At December 31, 2012, our estimated total proved oil, natural gas reserves and natural gas liquids, as prepared by our independent reserve engineering firms, Netherland, Sewell & Associates, Inc and Cawley, Gillespie & Associates, Inc., were approximately 36,266 thousand barrels of oil equivalent ("MBOE"), consisting of 3,233 thousand barrels (MBbls) of oil, 186,837 million cubic feet (MMcf) of natural gas and 1,893 thousand barrels (MBbls) of natural gas liquids. Approximately 23% of our proved reserves were classified as proved developed (See Note 15 Supplemental Oil and Gas Information to Consolidated Financial Statements to our consolidated financial statements). Full year 2012 production averaged 2.17 MBOE/d compared to 2.16 MBOE/d in 2011.

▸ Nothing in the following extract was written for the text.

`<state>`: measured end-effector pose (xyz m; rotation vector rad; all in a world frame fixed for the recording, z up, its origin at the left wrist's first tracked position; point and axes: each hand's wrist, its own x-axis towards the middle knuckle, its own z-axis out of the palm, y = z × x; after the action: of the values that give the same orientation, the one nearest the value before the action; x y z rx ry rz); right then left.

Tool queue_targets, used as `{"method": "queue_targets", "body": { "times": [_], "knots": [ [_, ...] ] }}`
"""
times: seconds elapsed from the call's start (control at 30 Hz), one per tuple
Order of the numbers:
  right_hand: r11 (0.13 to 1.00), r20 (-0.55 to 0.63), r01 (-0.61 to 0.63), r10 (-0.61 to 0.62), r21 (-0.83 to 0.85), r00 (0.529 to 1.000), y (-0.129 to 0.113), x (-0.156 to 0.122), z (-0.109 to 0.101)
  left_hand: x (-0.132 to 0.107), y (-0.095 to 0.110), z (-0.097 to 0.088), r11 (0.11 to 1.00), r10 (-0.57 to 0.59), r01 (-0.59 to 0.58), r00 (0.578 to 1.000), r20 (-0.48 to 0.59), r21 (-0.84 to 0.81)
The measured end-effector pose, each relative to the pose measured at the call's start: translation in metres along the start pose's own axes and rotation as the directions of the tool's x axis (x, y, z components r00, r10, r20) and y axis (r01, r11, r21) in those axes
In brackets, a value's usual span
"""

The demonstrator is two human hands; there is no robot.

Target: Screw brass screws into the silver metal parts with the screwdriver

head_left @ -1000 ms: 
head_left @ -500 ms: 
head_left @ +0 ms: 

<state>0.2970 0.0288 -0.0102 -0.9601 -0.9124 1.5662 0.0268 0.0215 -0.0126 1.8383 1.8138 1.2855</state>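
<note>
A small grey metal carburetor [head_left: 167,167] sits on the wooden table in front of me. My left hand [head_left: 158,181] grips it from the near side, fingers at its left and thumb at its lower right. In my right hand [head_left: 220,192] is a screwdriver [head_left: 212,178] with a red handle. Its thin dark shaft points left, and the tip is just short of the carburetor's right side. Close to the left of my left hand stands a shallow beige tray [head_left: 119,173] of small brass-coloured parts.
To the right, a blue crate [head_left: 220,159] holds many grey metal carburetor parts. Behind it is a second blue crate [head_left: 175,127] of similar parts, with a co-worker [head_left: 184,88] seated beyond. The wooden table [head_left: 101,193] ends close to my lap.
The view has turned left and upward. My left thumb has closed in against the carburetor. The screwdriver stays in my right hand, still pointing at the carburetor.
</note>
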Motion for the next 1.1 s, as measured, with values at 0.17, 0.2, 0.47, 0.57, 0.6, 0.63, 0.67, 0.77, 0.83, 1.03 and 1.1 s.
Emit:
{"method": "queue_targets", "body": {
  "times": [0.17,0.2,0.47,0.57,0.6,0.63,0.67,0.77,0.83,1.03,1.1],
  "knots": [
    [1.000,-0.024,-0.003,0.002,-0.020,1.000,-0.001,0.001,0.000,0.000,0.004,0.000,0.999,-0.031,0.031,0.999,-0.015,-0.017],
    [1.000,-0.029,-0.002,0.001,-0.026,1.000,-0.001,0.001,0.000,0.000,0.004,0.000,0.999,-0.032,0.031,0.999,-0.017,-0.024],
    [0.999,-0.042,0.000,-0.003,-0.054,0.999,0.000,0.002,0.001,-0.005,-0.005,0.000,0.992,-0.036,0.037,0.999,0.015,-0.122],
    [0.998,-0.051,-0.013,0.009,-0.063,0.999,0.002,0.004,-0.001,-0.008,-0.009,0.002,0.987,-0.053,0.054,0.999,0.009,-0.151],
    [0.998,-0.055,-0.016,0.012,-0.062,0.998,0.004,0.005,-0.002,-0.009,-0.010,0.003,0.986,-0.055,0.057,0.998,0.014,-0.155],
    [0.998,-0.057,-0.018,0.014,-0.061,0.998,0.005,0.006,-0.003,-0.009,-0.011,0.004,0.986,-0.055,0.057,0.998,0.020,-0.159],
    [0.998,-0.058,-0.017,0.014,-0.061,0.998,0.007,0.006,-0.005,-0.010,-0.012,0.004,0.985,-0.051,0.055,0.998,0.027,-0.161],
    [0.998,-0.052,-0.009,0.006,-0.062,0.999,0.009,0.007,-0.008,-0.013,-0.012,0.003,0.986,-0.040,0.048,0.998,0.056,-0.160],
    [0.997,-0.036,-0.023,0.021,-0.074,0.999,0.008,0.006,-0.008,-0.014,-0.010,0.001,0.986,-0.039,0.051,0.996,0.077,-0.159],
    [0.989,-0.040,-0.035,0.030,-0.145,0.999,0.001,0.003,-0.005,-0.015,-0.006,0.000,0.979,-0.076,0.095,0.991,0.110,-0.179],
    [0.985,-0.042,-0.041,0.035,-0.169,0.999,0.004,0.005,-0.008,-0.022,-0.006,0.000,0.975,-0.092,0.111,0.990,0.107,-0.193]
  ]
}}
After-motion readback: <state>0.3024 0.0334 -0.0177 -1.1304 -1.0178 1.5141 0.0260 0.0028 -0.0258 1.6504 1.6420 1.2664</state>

Production Services Segment

The production service market is highly competitive. Competition is influenced by such factors as price, capacity, availability of work crews, and reputation and experience of the service provider. We believe that an important competitive factor in establishing and maintaining long-term customer relationships is having an experienced, skilled and well-trained work force. We believe many of our larger customers place increased emphasis on the safety, performance and quality of the crews, equipment and services provided by their contractors. Although we believe customers consider all of these factors, price is often the primary factor in determining which service provider is awarded the work. However, in numerous instances, we secure and maintain work from large customers for which efficiency, safety, technology, size of fleet and availability of other services are of equal importance to price.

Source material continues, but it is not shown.